• **Requirement**
Pictures are to be omitted; everything else in the data must be transcribed exactly.
....
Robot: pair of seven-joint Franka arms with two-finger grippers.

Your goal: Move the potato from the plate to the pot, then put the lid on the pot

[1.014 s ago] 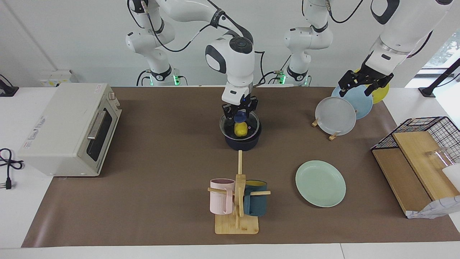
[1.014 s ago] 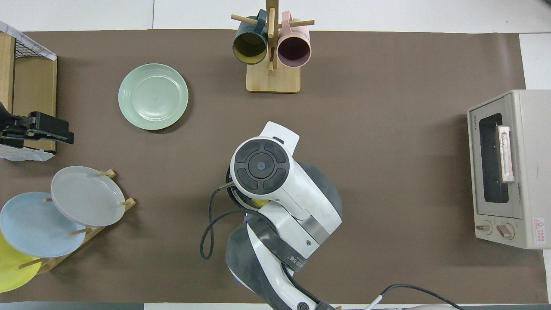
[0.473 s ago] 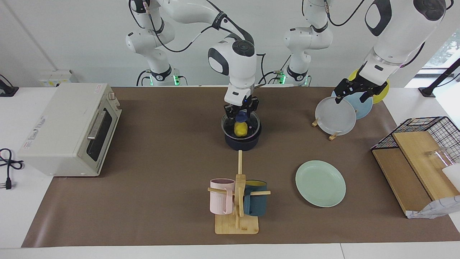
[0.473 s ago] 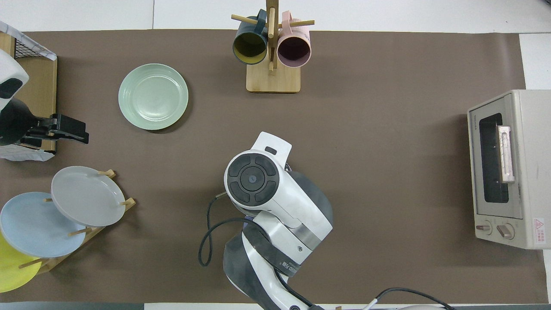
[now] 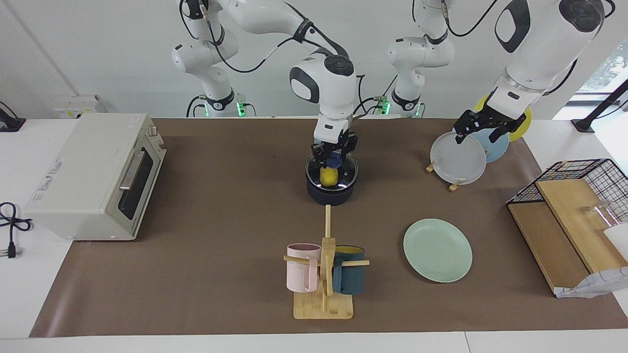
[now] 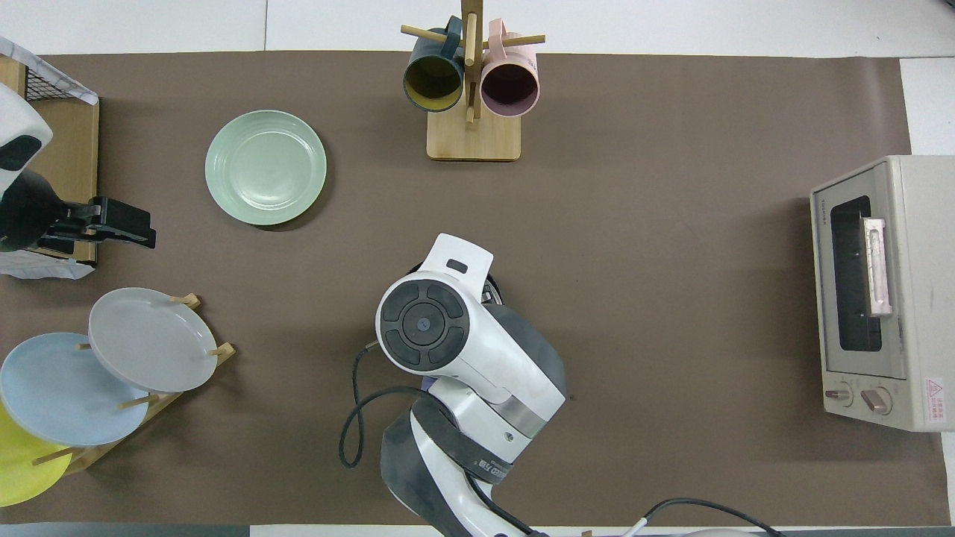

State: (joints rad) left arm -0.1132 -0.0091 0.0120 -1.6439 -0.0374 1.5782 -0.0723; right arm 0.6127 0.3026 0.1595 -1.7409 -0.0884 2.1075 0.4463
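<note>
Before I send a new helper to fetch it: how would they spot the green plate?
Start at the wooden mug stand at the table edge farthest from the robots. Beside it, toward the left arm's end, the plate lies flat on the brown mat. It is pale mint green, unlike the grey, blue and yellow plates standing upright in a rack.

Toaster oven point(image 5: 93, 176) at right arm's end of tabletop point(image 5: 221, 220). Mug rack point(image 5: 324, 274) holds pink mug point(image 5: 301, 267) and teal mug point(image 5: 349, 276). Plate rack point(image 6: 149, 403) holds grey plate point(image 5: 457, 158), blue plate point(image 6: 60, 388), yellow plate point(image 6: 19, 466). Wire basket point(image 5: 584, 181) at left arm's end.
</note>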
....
• **Solution**
Robot: pair of seven-joint Franka arms with two-finger grippers.

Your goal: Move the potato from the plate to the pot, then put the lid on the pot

[1.014 s ago] 
[1.014 s ago] 
[0.473 s ago] 
[0.473 s ago] 
[now] 
[now] 

State: (joints rad) left arm -0.1132 -0.0091 0.0120 -1.6439 -0.0374 1.5782 -0.0723; right arm 0.6127 0.3026 0.1595 -1.7409 -0.0884 2.1075 0.4463
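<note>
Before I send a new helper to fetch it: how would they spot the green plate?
Start at the wooden mug stand at the table edge farthest from the robots. Beside it, toward the left arm's end, the plate lies flat on the brown mat. It is pale mint green, unlike the grey, blue and yellow plates standing upright in a rack.

Toaster oven point(image 5: 93, 176) at right arm's end of tabletop point(image 5: 221, 220). Mug rack point(image 5: 324, 274) holds pink mug point(image 5: 301, 267) and teal mug point(image 5: 349, 276). Plate rack point(image 6: 149, 403) holds grey plate point(image 5: 457, 158), blue plate point(image 6: 60, 388), yellow plate point(image 6: 19, 466). Wire basket point(image 5: 584, 181) at left arm's end.
</note>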

With this, there is nothing more to the exercise.